Дело ведь не в деньгах и не в гостях. Дело в чести семьи, которую я могу запятнать своим безрассудством. На душе было так гадко. От одной мысли, что мне придётся делить свою жизнь с чужим мне человеком, начинало скручивать живот.
Как я позволю ему коснуться меня, обнять меня, назвать "родной"? Как посмею позволить ему то, что позволено только Давиду?
— Что Давид говорит? — перебил мои мысли Артём.
— Что он скажет? Все давно решено, и он это знает.
— Не предлагает ничего? — удивился он.
— А должен?
— В твоих сопливых романах он бы уже давно предложил бежать, — грустно усмехнулся парень.
— Но увы, это реальная жизнь. И подобное предложение бессмысленно. Я ни за что не пойду против семьи.
Он ничего не ответил. Возможно, в его представление, мы с Давидом вдруг должны начать бороться за некую справедливость. Но мы ведь сами виноваты, что потянулись друг к другу, понимая, что я уже принадлежу другой семье.

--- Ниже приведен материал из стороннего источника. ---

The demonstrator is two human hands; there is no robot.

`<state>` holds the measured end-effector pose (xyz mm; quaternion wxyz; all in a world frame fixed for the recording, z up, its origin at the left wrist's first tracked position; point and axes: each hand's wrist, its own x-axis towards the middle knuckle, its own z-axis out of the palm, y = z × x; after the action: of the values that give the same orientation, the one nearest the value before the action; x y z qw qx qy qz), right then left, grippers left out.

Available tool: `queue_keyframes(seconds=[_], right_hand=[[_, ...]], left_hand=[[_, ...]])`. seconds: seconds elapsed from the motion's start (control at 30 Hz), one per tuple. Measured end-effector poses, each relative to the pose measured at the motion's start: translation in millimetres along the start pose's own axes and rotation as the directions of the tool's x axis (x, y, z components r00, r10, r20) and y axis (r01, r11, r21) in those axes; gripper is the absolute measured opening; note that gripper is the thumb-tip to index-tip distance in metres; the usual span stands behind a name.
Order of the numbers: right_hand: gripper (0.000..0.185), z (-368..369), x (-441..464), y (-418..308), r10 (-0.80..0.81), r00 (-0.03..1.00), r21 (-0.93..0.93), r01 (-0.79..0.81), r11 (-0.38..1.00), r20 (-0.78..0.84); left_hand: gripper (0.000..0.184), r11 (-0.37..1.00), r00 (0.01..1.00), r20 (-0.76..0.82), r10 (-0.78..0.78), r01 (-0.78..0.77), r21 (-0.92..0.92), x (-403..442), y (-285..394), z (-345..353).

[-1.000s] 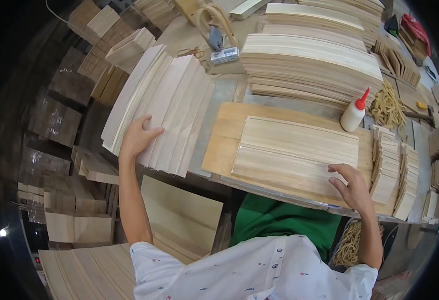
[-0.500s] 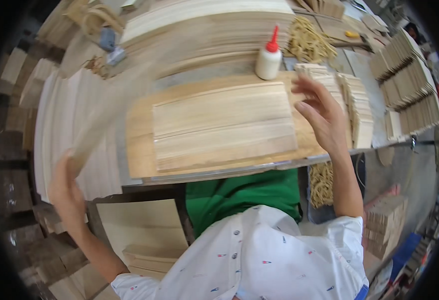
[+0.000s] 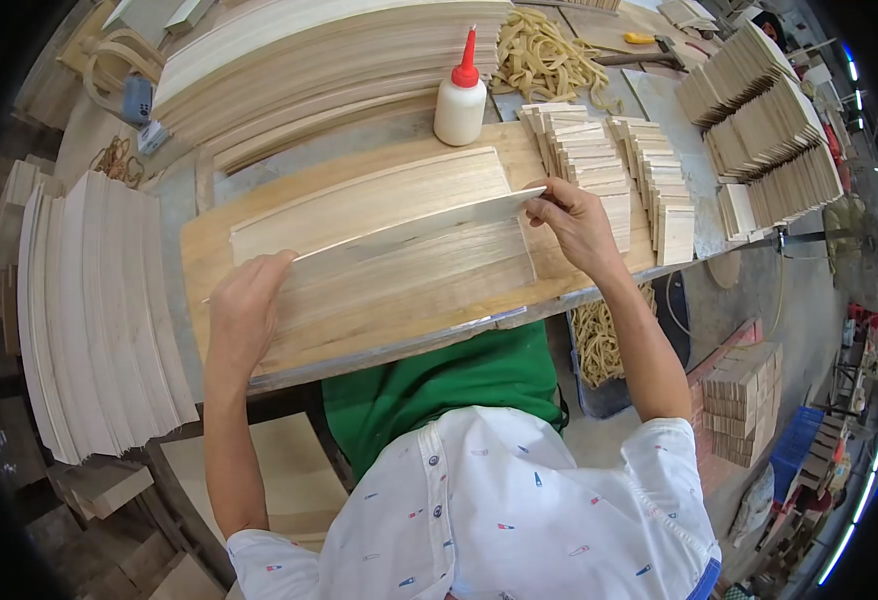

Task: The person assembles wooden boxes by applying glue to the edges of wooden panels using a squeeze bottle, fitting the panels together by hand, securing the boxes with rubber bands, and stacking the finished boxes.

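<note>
A thin wooden board (image 3: pixel 419 226) is held on edge between my two hands. My left hand (image 3: pixel 247 300) grips its left end, and my right hand (image 3: pixel 571 222) pinches its right end. Beneath it, pale flat boards (image 3: pixel 379 190) lie on a larger tan board (image 3: pixel 209 235) on the bench. Just behind them stands a white bottle with a red tip (image 3: pixel 460 105). Two rows of small wooden pieces (image 3: pixel 584 165) are beside my right hand.
A stack of long boards (image 3: pixel 99 310) is at the left, and another stack (image 3: pixel 309 70) lies at the back. Rubber bands (image 3: pixel 544 55), a hammer (image 3: pixel 639 58) and more small pieces (image 3: pixel 759 130) are at the back right. A bin of bands (image 3: pixel 604 340) sits below the bench edge.
The view has shifted right. My left hand has lifted a thin board from the left stack and brought it over the flat boards. My right hand has closed on its other end.
</note>
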<state>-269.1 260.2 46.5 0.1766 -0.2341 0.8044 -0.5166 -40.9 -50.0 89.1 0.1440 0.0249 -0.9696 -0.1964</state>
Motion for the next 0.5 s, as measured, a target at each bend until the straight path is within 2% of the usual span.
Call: queue_keyframes(seconds=[0.3,0.37,0.5], right_hand=[[0.011,2.1,-2.5,3.5,0.006,1.0,0.024,-0.007,1.0,0.03],[0.012,2.4,-0.1,1.7,-0.002,1.0,-0.019,0.002,1.0,0.027],[0.012,2.9,0.9,4.3,-0.011,1.0,-0.016,0.011,1.0,0.027]], left_hand=[[0.018,0.999,1.0,0.005,0.014,-0.014,0.032,1.3,3.9,-6.2],[0.026,0.999,1.0,-0.019,0.008,-0.008,0.033,3.7,6.7,-5.3],[0.027,0.999,1.0,0.003,0.006,-0.006,0.05,5.6,1.8,-4.8]])
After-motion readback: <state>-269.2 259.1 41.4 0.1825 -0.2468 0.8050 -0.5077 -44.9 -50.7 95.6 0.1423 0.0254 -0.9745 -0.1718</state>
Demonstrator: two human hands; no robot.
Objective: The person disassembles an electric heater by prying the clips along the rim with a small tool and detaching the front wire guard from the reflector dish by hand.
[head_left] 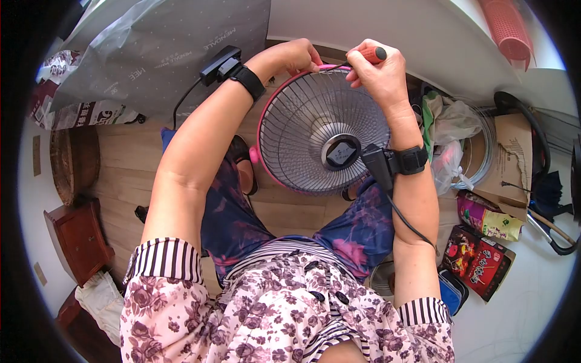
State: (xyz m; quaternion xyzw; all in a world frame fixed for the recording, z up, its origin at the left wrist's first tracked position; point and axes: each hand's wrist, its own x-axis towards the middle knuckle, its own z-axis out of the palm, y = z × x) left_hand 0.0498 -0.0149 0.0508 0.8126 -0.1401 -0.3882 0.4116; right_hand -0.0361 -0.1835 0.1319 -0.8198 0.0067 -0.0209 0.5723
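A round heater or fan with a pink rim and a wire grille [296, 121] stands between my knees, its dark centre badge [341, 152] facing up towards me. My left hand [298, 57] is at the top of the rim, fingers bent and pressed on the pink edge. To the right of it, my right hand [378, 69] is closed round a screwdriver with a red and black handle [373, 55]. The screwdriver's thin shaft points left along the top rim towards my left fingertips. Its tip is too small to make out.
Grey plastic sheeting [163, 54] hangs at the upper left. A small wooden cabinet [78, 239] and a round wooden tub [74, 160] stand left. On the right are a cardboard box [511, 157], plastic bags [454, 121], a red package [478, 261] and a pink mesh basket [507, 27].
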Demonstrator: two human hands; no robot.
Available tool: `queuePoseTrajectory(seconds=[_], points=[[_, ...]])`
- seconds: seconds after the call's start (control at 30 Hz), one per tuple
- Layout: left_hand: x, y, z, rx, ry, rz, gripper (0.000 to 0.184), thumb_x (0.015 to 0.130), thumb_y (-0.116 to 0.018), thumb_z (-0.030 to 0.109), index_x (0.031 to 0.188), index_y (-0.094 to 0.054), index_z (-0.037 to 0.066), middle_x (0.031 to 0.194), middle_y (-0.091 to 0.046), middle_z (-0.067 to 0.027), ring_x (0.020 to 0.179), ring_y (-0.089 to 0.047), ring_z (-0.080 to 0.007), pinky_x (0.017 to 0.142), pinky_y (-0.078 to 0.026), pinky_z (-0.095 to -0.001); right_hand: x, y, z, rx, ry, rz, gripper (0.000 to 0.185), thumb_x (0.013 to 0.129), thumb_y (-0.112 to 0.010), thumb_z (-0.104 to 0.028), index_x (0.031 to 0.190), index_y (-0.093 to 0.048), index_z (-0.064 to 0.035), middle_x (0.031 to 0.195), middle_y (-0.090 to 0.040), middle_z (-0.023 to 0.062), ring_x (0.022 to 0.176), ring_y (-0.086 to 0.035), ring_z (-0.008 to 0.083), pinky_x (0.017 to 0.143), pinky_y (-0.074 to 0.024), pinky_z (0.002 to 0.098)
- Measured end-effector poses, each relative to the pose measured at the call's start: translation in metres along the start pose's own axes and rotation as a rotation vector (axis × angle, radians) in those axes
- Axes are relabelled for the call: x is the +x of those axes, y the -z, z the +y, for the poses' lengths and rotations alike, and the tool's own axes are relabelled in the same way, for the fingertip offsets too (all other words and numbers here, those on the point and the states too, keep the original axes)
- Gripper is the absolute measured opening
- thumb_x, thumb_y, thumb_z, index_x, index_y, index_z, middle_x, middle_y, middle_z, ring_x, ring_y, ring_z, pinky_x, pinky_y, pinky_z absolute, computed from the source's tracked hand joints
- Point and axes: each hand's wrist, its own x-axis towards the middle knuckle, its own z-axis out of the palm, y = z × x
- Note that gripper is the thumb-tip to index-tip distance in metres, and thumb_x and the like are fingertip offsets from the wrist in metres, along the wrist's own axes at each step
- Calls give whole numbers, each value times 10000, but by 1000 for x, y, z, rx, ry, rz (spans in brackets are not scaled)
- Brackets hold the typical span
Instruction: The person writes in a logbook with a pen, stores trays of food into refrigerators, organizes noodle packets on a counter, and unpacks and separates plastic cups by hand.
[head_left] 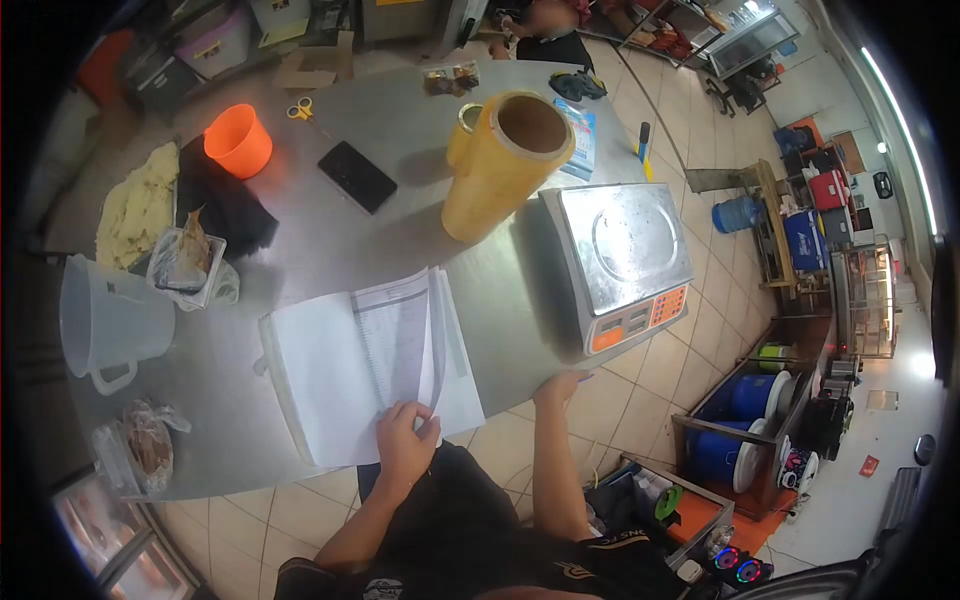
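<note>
An open spiral notebook (pixel 335 385) with loose white sheets lies at the front edge of the metal table. My left hand (pixel 407 440) is at its lower edge, fingers closed on the bottom of a raised page. My right hand (pixel 560 388) is at the table edge between the notebook and the scale (pixel 625 250), its fingers curled round a thin pen whose bluish tip sticks out. Behind the notebook stands a large yellow roll (pixel 485 185), with a smaller roll beside it. A black phone (pixel 357 176) lies flat to the left of the rolls.
On the metal table (pixel 300 240) are an orange cup (pixel 238 142), yellow-handled scissors (pixel 301 108), a clear plastic jug (pixel 115 320), a dough-like mass (pixel 138 210) and bagged food (pixel 150 445). Another person (pixel 550 40) is beyond the far edge. Shelves and blue containers stand at right.
</note>
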Motion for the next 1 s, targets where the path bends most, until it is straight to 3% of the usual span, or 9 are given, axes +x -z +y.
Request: queuePoseTrajectory(seconds=[0.17, 0.33, 0.53, 0.6, 0.73, 0.77, 0.83, 0.9, 1.0], points=[[5, -7, -1, -20, -11, -46, 137, 774, -735, 130, 794, -609, 80, 814, -615, -68, 836, -588, -297, 748, -427, -419, -30, -20, -27, -189, -177, 330, 890, 975, -253, -665, 1303, -505, 122, 1331, -564, 205, 1171, -560, 340, 1046, -426, 404], [8, -21, -2, 9, -72, -66, 131, 774, -730, 136, 803, -619, 73, 833, -622, -77, 856, -594, -317, 734, -447, -446, -5, -10, -9, -165, -61, 364, 826, 987, -286, -623, 1210, -593, 110, 1219, -643, 196, 1118, -602, 349, 1000, -466, 404], [3, 0, -1, -216, -331, -90, 194, 822, -701, 143, 998, -656, 75, 1021, -629, -129, 988, -598, -335, 865, -481, -443, 9, 7, -13, -521, 29, 91, 705, 974, -355, -570, 1234, -601, 38, 1244, -636, 158, 1148, -594, 338, 981, -464, 452], [-3, 31, -10, -299, -273, 149, 217, 841, -698, 138, 1041, -644, 76, 1083, -621, -133, 1038, -594, -322, 920, -475, -425, 14, 8, -13, -714, 76, 7, 667, 967, -379, -554, 1248, -599, 10, 1260, -629, 144, 1160, -589, 334, 975, -461, 471], [-6, 152, -127, -121, 213, 910, 259, 838, -684, 125, 1078, -622, 52, 1145, -584, -150, 1128, -542, -324, 989, -417, -423, 25, 8, -13, -1920, 348, -79, 600, 954, -427, -522, 1277, -596, -45, 1292, -616, 117, 1185, -579, 327, 965, -456, 509], [-14, 195, -173, 235, 226, 1101, 278, 841, -677, 139, 1096, -612, 52, 1163, -569, -167, 1155, -514, -353, 1007, -395, -447, 31, 7, -15, -2500, 504, -103, 585, 951, -439, -514, 1284, -595, -59, 1300, -612, 110, 1191, -577, 325, 962, -454, 519], [-29, 275, -259, 820, 308, 1362, 462, 847, -684, 274, 1221, -556, 35, 1325, -482, -267, 1223, -457, -453, 1043, -353, -508, 32, -1, -20, -3155, 742, -179, 559, 944, -463, -498, 1299, -593, -86, 1316, -606, 97, 1203, -572, 321, 957, -451, 538], [-57, 328, -289, 952, 469, 1330, 664, 891, -597, 466, 1397, -465, 58, 1427, -404, -288, 1318, -385, -458, 1087, -316, -532, 33, -6, -22, -3320, 845, -273, 536, 937, -487, -482, 1313, -591, -114, 1332, -599, 83, 1215, -567, 317, 951, -449, 557], [-87, 354, -357, 1172, 379, 1090, 611, 929, -566, 429, 1422, -461, 84, 1422, -468, -211, 1334, -402, -397, 1098, -319, -522, 13, -9, -22, -3279, 776, -354, 512, 927, -523, -458, 1335, -589, -155, 1356, -589, 63, 1234, -560, 312, 943, -444, 585]])
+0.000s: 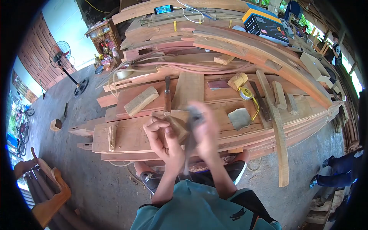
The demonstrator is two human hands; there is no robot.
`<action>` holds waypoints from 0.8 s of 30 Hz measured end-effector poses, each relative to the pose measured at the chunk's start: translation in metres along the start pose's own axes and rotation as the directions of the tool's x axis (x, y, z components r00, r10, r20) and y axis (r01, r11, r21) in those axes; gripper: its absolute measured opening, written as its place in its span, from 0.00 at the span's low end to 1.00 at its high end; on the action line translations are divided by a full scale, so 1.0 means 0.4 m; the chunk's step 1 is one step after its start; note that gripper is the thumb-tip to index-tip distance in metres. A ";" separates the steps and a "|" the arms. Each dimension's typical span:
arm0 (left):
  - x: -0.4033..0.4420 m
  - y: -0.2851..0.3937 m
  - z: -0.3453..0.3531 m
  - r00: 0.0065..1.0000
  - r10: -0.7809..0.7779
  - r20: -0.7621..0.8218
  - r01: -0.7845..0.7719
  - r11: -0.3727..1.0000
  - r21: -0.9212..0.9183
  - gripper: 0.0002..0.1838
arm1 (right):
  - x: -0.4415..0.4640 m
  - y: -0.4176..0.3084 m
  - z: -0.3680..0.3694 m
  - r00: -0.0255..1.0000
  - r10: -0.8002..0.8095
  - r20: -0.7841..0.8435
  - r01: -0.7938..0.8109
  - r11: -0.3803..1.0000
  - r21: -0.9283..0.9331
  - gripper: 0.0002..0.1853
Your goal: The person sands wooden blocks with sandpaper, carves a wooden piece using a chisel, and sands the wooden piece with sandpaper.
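Observation:
My left hand (pixel 165 140) is closed round a small wooden block (pixel 178 128) above the stacked boards. Close to its right side, my right hand (pixel 204 132) is blurred by motion, wrapped round a dark, narrow tool (pixel 189 143) whose shape is smeared. Just beyond the block lies a chisel (pixel 167 96) with a wooden handle. To its left rests a light wood offcut (pixel 141 101). A yellow tape measure (pixel 245 93) and a grey, irregular flat piece (pixel 240 119) are right of my right hand.
Stacked boards (pixel 130 142) fill the middle. A long wood strip (pixel 276 134) sticks out over the near edge at right. Hoses (pixel 184 67) cross the back boards, near a phone (pixel 163 9) and a box (pixel 264 25). A fan (pixel 69 73) stands left; people (pixel 337 166) are at right.

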State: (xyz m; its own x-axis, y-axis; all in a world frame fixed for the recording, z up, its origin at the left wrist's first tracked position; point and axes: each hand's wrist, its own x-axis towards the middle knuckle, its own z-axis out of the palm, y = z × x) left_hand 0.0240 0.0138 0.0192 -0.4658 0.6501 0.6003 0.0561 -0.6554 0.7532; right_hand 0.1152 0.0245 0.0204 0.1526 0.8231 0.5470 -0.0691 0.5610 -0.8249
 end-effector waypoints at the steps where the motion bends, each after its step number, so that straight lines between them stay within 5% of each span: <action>1: -0.004 0.004 -0.001 0.999 -0.047 0.000 0.047 0.999 -0.015 0.05 | -0.010 0.024 0.049 0.959 -0.219 0.180 0.256 0.941 -0.221 0.19; 8: 0.010 -0.004 -0.027 0.996 0.075 0.039 -0.078 0.993 0.088 0.03 | -0.008 0.040 0.022 0.948 -0.181 0.264 0.193 0.981 -0.020 0.18; 10: 0.002 -0.020 -0.039 0.998 0.045 0.050 -0.046 0.999 0.023 0.03 | -0.006 0.039 0.021 0.989 -0.134 0.064 0.138 0.988 -0.068 0.13; 12: -0.003 -0.033 -0.038 0.987 0.147 0.059 -0.147 0.989 0.005 0.04 | 0.026 0.006 0.007 0.979 0.173 -0.108 -0.114 0.903 0.414 0.15; 14: -0.012 -0.032 -0.036 0.984 0.171 0.038 -0.172 0.985 0.006 0.06 | 0.100 -0.058 -0.003 0.977 0.123 -0.174 0.041 0.693 0.720 0.17; 17: -0.016 -0.024 -0.031 0.985 0.169 0.041 -0.169 0.986 -0.011 0.06 | 0.181 -0.084 0.003 0.949 0.082 -0.304 0.216 0.533 0.818 0.17; 20: -0.013 -0.007 -0.024 0.986 0.162 0.049 -0.162 0.987 0.014 0.05 | 0.122 -0.032 0.024 0.942 0.242 -0.232 -0.028 0.746 0.666 0.12; 22: -0.016 -0.003 -0.018 0.991 0.122 0.060 -0.120 0.992 -0.024 0.05 | 0.033 0.036 0.032 0.998 -0.048 0.041 0.047 0.999 0.018 0.09; 24: -0.012 -0.014 -0.036 0.992 0.116 0.051 -0.112 0.991 -0.068 0.05 | -0.010 0.047 0.013 0.944 -0.097 0.314 0.095 0.995 0.019 0.13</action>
State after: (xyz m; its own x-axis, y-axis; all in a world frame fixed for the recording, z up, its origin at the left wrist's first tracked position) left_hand 0.0132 0.0087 0.0081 -0.4108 0.5885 0.6964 0.0478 -0.7488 0.6610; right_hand 0.1083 0.0323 0.0036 -0.1590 0.7509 0.6410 -0.0729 0.6386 -0.7661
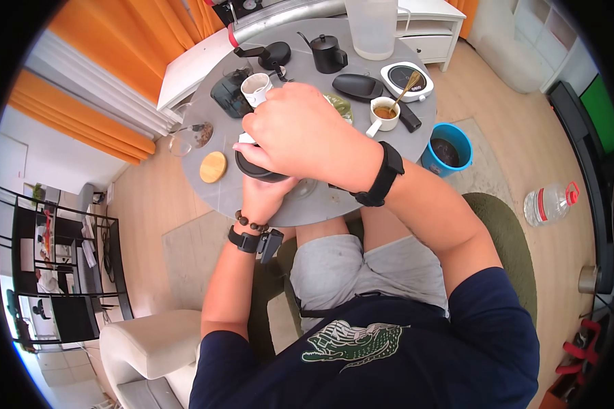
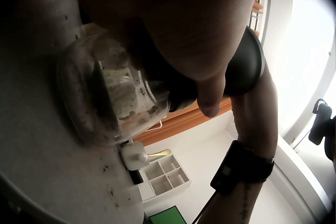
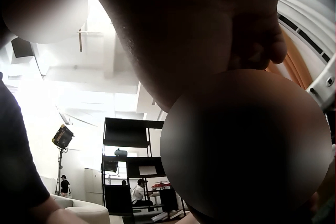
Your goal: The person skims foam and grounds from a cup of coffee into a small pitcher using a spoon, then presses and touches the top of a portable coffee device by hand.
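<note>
Both hands are on a hand coffee grinder point(image 1: 260, 168) with a black top and a clear glass base point(image 2: 118, 95), brown specks clinging inside the glass. My left hand point(image 1: 266, 198) grips it from below the wide black rim, mostly hidden in the head view; in the left wrist view its fingers wrap the dark part above the glass. Over the top, my right hand point(image 1: 307, 133) is curled, its thumb lying along the rim. Its palm side is hidden in the head view. The right wrist view is mostly filled by the dark hand and a blurred round shape.
Behind the hands stand a white cup point(image 1: 256, 87), a black crank lid point(image 1: 274, 56), a black kettle point(image 1: 328, 54) and a dark glass pitcher point(image 1: 230, 95). To the right are a small white pot point(image 1: 383, 121) and a scale point(image 1: 408, 76). A wooden lid point(image 1: 213, 167) lies left.
</note>
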Demonstrator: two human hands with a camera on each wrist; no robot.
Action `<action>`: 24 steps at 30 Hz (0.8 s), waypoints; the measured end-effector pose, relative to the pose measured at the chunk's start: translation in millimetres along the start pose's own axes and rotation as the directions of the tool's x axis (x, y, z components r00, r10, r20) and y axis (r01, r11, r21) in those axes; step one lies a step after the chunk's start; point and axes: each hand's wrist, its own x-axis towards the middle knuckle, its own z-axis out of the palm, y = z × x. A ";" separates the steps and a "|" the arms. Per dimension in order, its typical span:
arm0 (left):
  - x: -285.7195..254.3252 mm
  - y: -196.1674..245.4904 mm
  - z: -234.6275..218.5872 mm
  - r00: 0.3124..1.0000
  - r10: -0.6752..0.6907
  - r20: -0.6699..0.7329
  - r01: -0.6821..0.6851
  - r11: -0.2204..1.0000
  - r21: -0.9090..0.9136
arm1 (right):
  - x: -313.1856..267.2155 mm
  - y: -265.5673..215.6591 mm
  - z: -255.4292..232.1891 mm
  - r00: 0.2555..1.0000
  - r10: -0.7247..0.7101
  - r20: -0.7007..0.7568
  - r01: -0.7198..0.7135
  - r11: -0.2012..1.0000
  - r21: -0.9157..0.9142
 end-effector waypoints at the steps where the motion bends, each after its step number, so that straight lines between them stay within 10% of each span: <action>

О какой справедливости может быть речь, когда мы сами так несправедливо отнеслись к семье и к Альберту? Мы не имеем право ни на что. Единственное, что у нас есть — это сейчас. И от чего-то, вместо того, чтобы поскорее проститься друг с другом и попробовать все забыть, мы, наоборот, растягиваем неизбежное.
— Он пригласил меня в Париж, — выйдя из собственных мыслей, улыбнулась я, взглянув на Тёму.
Пожалуй, я совершила ошибку, сказав это тогда, когда он делал глоток сока, потому что в последующие секунды, брызги сока разлетелись во все стороны из его уст.
— Артём, — рассмеялась я, прикрыв лицо рукой.
— Судя по твоей интонации, ты согласна полететь с ним туда, — посмотрел шокировано на меня.
Я улыбнулась, прикусив нижнюю губу, постеснявшись дать положительный ответ.
— А как же Альберт? — саркастично вымолвил он.
Я виновата убрала взгляд в сторону и прошла к выходу из комнаты.
— Ты понимаешь да, что ты влюбилась? — услышала я раздосадованный голос Артёма.
Я с грустью взглянула на него, но ничего ему не ответила.
«Понимаю» — прошептала самой себе.
— Ты приговорила себя к разбитому сердцу, Амели, — последнее, что услышала от друга, прежде чем исчезла за дверью.